Werte am Beispiel von:
He 177 A-3
Länge: 22,02 m
Spannweite: 31,44 m
Höhe: 6,70 m
Besatzung: 6
Motor: DB 606
Leistung: 2 x 2700 PS
Vmax: 480 km/h
Reichweite: 3700 km
Gipfelhöhe: 8800 m
Bewaffnung: 1 x MG/FF
2 x MG 131
1 x MG 81
Luftwaffe [LuftArchiv.de - Das Archiv der Deutschen Luftwaffe] 2.WK


----------



## bryce (Dec 1, 2006)

Ok...so going by this link the He 177 has...

A top speed of 295mph
And a bomb capacity of 1800kg

Does this sound about right?


----------



## delcyros (Dec 1, 2006)

Payload, speed range do correspond to each other.
You cannot expect a max. payload with max. speed.

The MAX. payload for the He-177A5 is 7200 Kg of bombs inside the bomb chamber.
Usual configuration was somehwat lower:
either
A) 48 X 70 Kg bombs (3360 Kg / 7405 lbs total)
or
B) 10 X 500 kg bombs (5000 Kg / 11020 lbs total)
or
C) 6 X 1000 Kg bombs (6000 Kg / 13224 lbs total)
or
D) 2 X 2500 Kg bombs (5000 Kg / 11020 lbs total)
or
E) 1 X 7200 Kg bomb (?) (some planes only, 15869 lbs total)
or

(Note that A)-D) is also true for the He-177A3)

If the bomb chamber was empty, the He-177A5/U could also carry under the wings:
2 Hs 293 + 1 Hs293 remotely controlled missiles under the fuselage
or
2 Hs 294 + 1 Hs 294 remotely controlled glide bombs under the fuselage
or 
2 PC 1400 + 1 PC 1400 gliding bomb under the fuselage
or
2 torpedoes + 2 torpedoes under the fuselage

As You see, the average payload of the He-177A5 levelled somewhere between 3t. and 6t., depending on mission requirements.

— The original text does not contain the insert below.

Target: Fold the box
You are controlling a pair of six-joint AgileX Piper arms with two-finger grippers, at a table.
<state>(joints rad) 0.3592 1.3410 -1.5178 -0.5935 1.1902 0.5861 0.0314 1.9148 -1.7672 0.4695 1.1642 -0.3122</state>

Now to Max. performances, such as service ceiling (WITHOUT PAYLOAD, the -A5 had 7000m service ceiling at max. payload achieved during missions) and max.speed and range(again without payload):
He-177A3 with two DB 606: 9000m----480 Km/h---------3700 Km-------(298 mph for 2300 ml.)
He-177A5 with two DB 610: 8800m----440 Km/h---------3650 Km-------(273 mph for 2267 ml.)
He-177A7 with two DB610A/B: 9400m--540 Km/h--------3700 Km-------(335 mph for 2300 ml.)



The He-177A3 was the first serial variant to be delivered in larger numbers to LuftwaffeBomber Gruppen. The very first 15 planes still had DB 606A/B with 2700 hp, which were very sensitive to cooling issues, later units had 2900 hp powerplants.
The He-177A5 was the major production model with a somewhat underpowered DB 610, which in turn seemed to be less prone to inflame (it still remained an issue).
The He-177A7 had furtherly improved powerplants and a larger wing area, which should help to improve range and speed figures altough only few A7 left assembling halls.

These datas come from original Luftwaffe docs analysed by:
H.J. Nowarra, Dokumente der Deutschen Luftrüstung 1933-1945, Vol. 2, 3rd edition (Koblenz 1993).


----------



## Denniss (Dec 1, 2006)

Bomb load was at about 7 tons for the A-5. the A-5 was capable of reaching 350 mph and even more if using a shallow dive (as they used to do on bombing missions agains the UK)


----------



## delcyros (Dec 1, 2006)

Denniss said:


> Bomb load was at about 7 tons for the A-5. the A-5 was capable of reaching 350 mph and even more if using a shallow dive (as they used to do on bombing missions agains the UK)



What are Your sources that the A5 could go 350 mp/h in level flight? I am very sceptical about this, esspeccially in loaden condition. 
They actually used shallow dive on their attacks on London in 1944. From 7000 m altitude with 7 t. payload (2 PC 1000 under the wings + bombbay) they dived a shallow path at constant 650-680 Km/h (403-422 mph) in order to avoid UK nightfighters. In turn the He-177 suffered fewer casualties on this suicide raid than any other Luftwaffe bomber.
I estimate that the rugged airframe, modified to dive ability, made this possible.


----------



## bryce (Dec 1, 2006)

Thanks for all the info!
That was fantastic!  

I was also very sceptical that a He 177 could go 350 mp/h in level flight, I first saw it here...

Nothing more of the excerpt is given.